6. They aren’t into monogamy
As seen in the previous example, some people just aren’t great at communication. Others might be manipulative on top of that. If swinging was your partner’s idea and you decide to go with the flow, make sure you’re on the same page. For you, it might be a fun way to add variety to your bedroom. But your partner might interpret it as a green light and pressure you to open the relationship because they’re secretly non-monogamous. If you try swinging and realize monogamy isn’t for you, great. There’s nothing wrong with dating multiple people as long as it’s consensual.

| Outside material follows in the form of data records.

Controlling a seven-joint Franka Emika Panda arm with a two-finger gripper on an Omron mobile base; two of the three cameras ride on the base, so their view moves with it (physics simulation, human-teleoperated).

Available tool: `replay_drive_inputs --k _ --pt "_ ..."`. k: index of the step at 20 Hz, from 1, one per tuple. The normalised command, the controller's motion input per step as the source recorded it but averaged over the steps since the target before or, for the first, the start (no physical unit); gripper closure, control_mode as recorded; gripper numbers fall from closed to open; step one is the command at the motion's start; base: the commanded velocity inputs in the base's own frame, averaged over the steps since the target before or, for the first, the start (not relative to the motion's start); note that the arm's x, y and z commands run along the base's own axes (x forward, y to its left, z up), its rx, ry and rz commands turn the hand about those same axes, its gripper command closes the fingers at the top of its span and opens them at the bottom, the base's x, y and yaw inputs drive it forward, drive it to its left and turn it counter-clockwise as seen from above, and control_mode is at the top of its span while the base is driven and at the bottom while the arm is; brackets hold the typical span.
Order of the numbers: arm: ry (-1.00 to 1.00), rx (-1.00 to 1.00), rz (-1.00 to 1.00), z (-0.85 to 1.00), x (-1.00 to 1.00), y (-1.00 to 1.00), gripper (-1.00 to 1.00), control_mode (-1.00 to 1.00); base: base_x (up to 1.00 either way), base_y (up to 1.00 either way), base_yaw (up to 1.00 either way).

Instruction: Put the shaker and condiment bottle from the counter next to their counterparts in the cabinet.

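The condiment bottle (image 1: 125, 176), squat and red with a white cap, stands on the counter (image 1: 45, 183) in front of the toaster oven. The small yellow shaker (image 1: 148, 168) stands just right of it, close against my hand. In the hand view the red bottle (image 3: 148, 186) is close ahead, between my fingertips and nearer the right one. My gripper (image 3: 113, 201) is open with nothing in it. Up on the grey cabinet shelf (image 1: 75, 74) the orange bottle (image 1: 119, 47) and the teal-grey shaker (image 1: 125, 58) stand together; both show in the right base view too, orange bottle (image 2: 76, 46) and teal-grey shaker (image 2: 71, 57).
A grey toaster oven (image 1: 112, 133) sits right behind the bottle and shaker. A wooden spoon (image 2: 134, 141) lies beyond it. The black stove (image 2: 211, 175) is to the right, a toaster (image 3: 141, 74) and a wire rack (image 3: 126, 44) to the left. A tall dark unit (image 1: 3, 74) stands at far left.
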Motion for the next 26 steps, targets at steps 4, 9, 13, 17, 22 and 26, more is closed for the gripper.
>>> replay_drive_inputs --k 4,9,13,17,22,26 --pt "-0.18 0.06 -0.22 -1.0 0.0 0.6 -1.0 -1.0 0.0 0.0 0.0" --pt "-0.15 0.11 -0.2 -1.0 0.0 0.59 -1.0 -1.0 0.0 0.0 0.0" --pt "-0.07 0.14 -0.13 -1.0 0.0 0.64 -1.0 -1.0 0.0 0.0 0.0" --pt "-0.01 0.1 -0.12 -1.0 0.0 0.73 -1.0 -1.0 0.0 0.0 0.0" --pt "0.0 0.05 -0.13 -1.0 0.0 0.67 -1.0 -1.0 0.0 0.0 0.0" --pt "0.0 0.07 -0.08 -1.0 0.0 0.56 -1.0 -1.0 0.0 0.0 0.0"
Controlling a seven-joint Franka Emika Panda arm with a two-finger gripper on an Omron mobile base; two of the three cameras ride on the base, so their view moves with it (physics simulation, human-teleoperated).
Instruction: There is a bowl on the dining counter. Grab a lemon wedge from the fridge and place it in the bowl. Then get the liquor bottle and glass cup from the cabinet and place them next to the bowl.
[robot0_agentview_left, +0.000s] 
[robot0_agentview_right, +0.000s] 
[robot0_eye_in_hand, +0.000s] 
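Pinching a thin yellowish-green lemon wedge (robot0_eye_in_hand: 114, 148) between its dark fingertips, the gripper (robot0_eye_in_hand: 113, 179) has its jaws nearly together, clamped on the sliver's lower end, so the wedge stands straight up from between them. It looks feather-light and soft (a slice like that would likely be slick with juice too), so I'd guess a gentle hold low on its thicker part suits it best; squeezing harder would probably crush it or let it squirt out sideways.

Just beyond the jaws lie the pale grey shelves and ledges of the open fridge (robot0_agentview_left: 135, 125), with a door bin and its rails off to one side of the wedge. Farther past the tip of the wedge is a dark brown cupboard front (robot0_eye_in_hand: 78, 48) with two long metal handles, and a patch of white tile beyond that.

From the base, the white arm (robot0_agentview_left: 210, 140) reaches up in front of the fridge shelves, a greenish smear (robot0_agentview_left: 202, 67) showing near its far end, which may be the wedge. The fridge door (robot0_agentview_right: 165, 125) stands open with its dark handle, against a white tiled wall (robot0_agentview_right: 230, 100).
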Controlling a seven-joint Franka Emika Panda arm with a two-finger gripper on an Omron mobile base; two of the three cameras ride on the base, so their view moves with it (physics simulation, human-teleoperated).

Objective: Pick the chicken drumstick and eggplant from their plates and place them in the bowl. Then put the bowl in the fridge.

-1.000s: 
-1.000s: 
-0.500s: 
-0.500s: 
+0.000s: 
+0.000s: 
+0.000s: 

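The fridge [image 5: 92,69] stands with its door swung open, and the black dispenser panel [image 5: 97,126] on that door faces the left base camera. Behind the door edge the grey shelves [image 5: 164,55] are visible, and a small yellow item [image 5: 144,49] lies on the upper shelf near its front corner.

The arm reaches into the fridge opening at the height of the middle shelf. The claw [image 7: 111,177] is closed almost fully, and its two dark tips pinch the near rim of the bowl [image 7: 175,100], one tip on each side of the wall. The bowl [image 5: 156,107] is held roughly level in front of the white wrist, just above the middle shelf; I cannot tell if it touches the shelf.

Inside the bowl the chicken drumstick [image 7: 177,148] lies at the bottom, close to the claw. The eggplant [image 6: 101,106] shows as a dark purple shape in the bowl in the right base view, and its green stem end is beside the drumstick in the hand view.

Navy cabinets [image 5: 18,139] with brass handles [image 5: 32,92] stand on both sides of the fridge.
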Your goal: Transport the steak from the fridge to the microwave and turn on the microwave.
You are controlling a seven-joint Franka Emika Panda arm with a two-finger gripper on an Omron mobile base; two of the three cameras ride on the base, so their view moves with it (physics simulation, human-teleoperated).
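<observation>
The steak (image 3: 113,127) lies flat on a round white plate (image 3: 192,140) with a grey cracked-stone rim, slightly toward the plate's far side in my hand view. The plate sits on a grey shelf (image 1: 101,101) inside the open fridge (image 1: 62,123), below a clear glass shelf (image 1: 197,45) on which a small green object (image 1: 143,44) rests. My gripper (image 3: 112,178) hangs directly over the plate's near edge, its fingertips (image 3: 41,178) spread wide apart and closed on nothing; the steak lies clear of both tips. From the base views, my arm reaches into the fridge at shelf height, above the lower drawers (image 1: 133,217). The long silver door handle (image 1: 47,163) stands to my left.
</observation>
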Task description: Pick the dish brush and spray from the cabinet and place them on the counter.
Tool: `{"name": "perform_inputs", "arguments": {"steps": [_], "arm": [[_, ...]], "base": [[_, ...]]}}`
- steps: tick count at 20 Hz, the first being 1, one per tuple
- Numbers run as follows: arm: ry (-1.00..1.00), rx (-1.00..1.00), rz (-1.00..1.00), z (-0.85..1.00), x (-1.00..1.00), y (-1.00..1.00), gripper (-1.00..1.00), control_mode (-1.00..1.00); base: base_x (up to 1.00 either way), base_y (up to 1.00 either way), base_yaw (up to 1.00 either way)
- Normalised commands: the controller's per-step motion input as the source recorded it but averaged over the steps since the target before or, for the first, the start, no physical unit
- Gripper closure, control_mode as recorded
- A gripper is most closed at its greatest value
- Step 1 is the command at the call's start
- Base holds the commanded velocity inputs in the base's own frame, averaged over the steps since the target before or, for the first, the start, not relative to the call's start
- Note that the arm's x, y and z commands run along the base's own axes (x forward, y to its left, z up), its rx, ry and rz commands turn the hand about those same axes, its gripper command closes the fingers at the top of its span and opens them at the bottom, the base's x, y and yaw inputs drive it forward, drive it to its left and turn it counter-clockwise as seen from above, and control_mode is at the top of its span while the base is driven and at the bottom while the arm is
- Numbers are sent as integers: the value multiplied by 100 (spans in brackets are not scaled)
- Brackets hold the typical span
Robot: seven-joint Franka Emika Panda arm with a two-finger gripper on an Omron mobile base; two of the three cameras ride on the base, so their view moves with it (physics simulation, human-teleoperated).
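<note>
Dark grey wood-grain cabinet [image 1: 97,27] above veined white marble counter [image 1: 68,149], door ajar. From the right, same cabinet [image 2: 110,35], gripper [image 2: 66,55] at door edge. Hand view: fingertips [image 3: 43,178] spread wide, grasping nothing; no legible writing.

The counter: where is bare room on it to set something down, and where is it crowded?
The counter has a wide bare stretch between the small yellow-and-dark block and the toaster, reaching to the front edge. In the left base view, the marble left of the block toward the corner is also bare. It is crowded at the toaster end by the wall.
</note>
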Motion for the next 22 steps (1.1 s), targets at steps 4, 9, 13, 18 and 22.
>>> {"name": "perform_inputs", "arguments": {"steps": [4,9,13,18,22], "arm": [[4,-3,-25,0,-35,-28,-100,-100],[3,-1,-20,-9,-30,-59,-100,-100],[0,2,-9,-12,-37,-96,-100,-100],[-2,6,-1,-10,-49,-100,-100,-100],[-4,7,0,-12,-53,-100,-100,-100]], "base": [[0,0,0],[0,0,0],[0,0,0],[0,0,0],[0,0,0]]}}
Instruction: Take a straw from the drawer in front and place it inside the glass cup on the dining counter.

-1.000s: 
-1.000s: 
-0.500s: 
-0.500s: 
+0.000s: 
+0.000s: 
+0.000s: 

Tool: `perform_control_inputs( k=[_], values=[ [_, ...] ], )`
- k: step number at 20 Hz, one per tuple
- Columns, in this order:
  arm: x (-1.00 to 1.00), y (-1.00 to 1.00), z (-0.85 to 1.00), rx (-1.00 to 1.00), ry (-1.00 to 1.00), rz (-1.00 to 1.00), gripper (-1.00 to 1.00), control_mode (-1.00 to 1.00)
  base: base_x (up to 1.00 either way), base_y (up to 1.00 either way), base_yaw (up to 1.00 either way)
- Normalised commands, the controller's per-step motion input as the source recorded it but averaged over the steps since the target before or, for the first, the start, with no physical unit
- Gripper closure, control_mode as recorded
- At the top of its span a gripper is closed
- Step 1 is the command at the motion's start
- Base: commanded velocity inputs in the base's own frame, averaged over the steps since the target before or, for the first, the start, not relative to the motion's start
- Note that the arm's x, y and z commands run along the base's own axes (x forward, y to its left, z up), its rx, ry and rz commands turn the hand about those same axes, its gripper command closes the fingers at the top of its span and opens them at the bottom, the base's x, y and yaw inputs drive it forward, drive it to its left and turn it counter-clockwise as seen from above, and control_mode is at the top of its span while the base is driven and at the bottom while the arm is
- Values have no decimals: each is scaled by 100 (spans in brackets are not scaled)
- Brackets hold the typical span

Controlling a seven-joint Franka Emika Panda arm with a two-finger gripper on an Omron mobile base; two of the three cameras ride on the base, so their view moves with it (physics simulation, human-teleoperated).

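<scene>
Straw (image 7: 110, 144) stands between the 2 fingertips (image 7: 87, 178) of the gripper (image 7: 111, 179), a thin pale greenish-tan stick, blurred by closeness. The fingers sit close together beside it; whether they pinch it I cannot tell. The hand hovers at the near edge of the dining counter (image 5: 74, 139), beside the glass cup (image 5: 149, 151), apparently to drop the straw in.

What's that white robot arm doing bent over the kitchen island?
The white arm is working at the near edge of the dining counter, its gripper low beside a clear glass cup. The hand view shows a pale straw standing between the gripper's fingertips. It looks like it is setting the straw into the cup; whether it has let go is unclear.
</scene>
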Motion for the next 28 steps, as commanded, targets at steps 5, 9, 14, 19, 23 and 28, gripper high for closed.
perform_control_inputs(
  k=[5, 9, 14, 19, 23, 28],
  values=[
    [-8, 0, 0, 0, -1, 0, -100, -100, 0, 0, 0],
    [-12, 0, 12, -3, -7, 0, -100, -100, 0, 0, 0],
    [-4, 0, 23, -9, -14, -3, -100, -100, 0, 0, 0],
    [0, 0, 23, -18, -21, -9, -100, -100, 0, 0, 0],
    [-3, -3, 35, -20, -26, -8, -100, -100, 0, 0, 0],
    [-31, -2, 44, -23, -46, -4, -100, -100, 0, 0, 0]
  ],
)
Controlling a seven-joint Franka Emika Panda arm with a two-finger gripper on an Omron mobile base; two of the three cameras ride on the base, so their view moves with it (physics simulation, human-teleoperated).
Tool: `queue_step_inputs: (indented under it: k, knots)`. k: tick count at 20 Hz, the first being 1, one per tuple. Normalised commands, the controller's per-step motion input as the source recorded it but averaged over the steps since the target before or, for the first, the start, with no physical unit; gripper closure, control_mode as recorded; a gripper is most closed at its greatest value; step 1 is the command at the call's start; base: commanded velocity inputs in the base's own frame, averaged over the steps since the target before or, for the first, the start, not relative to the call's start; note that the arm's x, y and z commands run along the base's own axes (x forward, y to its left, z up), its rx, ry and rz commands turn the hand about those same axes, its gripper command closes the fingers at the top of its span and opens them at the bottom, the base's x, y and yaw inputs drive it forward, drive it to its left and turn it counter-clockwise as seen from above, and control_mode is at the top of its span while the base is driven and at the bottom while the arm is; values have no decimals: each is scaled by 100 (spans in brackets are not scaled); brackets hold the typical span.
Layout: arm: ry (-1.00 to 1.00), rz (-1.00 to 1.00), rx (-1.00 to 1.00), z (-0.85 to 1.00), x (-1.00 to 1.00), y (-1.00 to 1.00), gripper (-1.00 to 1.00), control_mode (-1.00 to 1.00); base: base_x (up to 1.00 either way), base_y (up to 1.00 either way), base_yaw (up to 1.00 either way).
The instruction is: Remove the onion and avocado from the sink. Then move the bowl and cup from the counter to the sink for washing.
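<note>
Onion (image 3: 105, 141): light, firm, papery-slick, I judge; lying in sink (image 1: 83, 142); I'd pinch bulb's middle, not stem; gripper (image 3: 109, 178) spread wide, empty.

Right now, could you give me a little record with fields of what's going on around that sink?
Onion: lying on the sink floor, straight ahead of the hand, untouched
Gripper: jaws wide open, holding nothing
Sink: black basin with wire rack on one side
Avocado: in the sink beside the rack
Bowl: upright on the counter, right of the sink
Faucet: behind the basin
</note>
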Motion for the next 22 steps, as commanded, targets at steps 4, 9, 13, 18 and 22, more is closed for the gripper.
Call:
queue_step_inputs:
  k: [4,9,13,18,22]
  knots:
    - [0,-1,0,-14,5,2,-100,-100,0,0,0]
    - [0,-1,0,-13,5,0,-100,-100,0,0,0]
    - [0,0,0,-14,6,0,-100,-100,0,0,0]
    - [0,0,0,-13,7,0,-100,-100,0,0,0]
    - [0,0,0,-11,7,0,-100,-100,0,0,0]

7. They aren’t sexually compatible
Things aren’t always what they seem to be. Just because a friendly couple next door has great chemistry on the outside doesn’t mean they aren’t struggling in the sex department. Sometimes when the honeymoon phase fades, so does the sexual desire. It might turn out that a person you want to spend your life with isn’t your best sexual match, but that’s okay. Joining an adult swinger lifestyle is a way to take care of a partner’s sexual needs without ending a relationship with great potential otherwise.
8. They have an uneven sex drive
There’s a lot more to desire than most people think. The right stimulation isn’t enough; you have to make sure there are no external factors that inhibit the desire at the same time. If your partner isn’t turned on because they’re under a lot of pressure at work, buying sexy underwear and watching porn together won’t be enough. They’d have to decrease their stress levels, learn how to relax, and potentially go to therapy which is time-consuming, and not every fed-up partner wants to wait to have their needs met. When sex drives don’t match, partners might decide to become swingers to avoid breaking up. For some, it might be a temporary solution, but for others, it’s a lifestyle.